Canada's Sheldon Kennedy stepped into the American spotlight on Tuesday, the victim of a sexual predator making a Capitol Hill appearance to urge U.S. lawmakers to "empower" anyone who suspects children are being sexually abused.
Under the glare of television cameras and the din of snapping shutters, the former NHL player matter-of-factly told of the ordeal he suffered at the hands of a once-trusted hockey coach. His testimony came as America grapples with the Penn State college football scandal.
"In my case, my abuser was International Hockey Man of the Year," Kennedy told the U.S. Senate subcommittee on children and families, whose members include Sen. Al Franken of Minnesota.
"In Canada, that gave him almost God-like status. Sound familiar? The kids — and often their parents too — looked up to him as a hero. This was someone who could make their dreams come true and he used that trust to hurt them."Former NHL player Sheldon Kennedy testifies on Capitol Hill in Washington, D.C., on Tuesday before a Senate Children and Families subcommittee hearing on child abuse. (Evan Vucci/Associated Press)
Pedophiles count on the fact that most people have trouble believing trusted adults in their fields -- coaches, teachers, priests — would ever abuse children, Kennedy said.
"Senators, you need to give all adults working with youth and all parents the tools to recognize and respond to abuse when it first arises," said Kennedy, who stunned Canada in 1997 when he stepped forward to accuse Graham James, his former junior hockey coach, of sexually abusing him for years.
"Empower the bystanders and you'll be taking an important first step in breaking the silence on child abuse."
Authorities in Pennsylvania, indeed, have accused several high-ranking officials at Penn State of knowing young boys were being abused by Jerry Sandusky, an assistant coach on the college's celebrated football team, yet failed to notify the authorities.
Tuesday's hearing was held the same day that Sandusky appeared in a Pennsylvania courtroom and waived a preliminary hearing. He's facing 52 charges involving the sexual abuse of 10 boys between 1994 and 2009.
The chairwoman of the subcommittee, Sen. Barbara Mikulski, told the Senate hearing about so-called double victims. Those children first suffered the abuse, then that abuse was overlooked, ignored or covered up, said Mikulski, once a social worker in Baltimore.
The Maryland Democrat said such coverups were a particular problem with institutions that were deemed beyond reproach or "too big to fail."
"We want to break that code of silence," she said. "No institution should ever be too big to report, or too famous to report. And no adult should ever feel they are protected because of the brand they represent."
Kennedy said those close to abuse situations often have an inkling — or in the case of Penn State, an outright awareness, according to authorities — that something untoward is going on.
"In every case of child abuse -- certainly in my own — there are people who had a 'gut feeling' that something was wrong but didn't do anything about it," he said.
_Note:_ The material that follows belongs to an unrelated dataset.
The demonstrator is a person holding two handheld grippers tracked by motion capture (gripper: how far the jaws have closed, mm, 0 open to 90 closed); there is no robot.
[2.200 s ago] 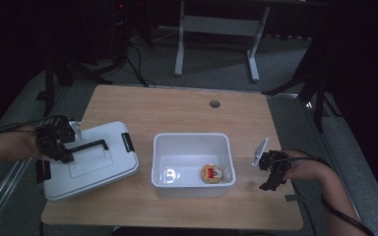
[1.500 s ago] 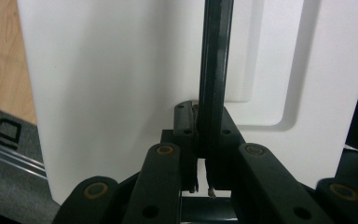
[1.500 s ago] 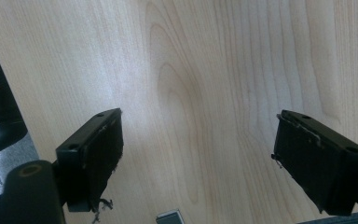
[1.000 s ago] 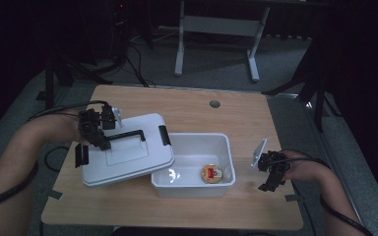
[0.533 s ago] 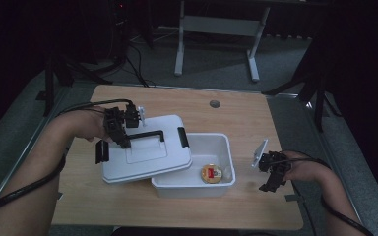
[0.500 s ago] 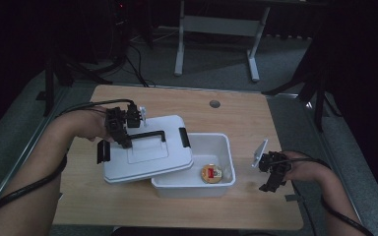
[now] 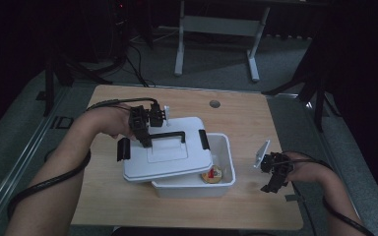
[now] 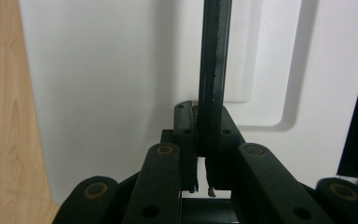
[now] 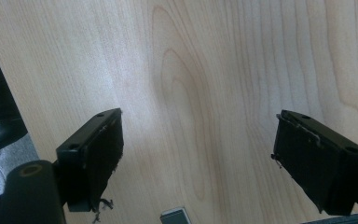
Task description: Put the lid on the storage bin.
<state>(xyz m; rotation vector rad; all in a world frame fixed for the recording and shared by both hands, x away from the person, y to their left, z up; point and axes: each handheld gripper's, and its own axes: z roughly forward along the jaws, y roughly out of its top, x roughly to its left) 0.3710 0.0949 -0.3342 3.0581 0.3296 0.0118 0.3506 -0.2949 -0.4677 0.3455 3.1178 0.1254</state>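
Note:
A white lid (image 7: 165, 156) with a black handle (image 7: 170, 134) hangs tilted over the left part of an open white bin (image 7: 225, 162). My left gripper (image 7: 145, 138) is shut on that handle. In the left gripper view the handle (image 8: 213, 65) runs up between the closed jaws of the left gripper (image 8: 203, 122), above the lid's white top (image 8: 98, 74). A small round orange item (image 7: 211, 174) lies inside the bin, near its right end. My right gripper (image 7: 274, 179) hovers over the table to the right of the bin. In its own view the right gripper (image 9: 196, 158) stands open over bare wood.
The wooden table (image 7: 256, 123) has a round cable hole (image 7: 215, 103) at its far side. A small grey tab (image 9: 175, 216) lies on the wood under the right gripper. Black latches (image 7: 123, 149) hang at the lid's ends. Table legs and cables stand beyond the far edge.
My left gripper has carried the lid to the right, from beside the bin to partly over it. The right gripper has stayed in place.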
"Their attitude was: 'I don't want to get involved,' 'it's not my problem,' 'he couldn't possibly be doing that' or 'the authorities will take care of it.' And that's what pedophiles and predators are counting on. They are counting on the public's ignorance or — worse yet — their indifference."
Penn State scandal
The Penn State scandal ultimately resulted in the firing of Hall of Fame coach Joe Paterno. Penn State president Graham Spanier also lost his job, and two other college officials have been charged with perjury and failing to report the assaults, some of which took place on campus.
For Canadians — and Kennedy in particular — the scandal is sickly familiar.
Kennedy, 42, has said he didn't tell his teammates about the abuse for fear they'd believe he was gay. He didn't tell his mother because he was afraid she'd pull him from Canada's revered junior team.
It's not just victims who are afraid to come forward, he added. It can also be adults close to the situation who suspect something isn't right.
"These issues carry fear," he told the hearing.
"So if we can eliminate that fear and give people confidence to act on their gut feelings, you're going to get a lot more of these parents and these coaches and these leaders and these teachers reporting and listening to our kids."
James was convicted of some 350 sexual abuse charges and served 3 ½ years in prison. He was quietly pardoned in 2007 — something that touched off a national firestorm when it was revealed to The Canadian Press by Greg Gilhooly, another alleged James victim.
Last week, James pleaded guilty to fresh allegations of sexual assault from two more of his former players, one of whom was NHL star Theo Fleury. Charges related to Gilhooly's allegations were stayed.
The political and legislative fallout of the James pardon continues to this day, resulting in much closer scrutiny of all applicants and stringent new rules that prohibit record suspensions for certain types of convicts, including sex offences against minors.
Tuesday's hearing was aimed at examining America's child abuse laws.
In particular, the subcommittee says it wants to review the adequacy of current federal and state reporting requirements, in addition to proposals aimed at both preventing abuse and intervening when abuse is suspected.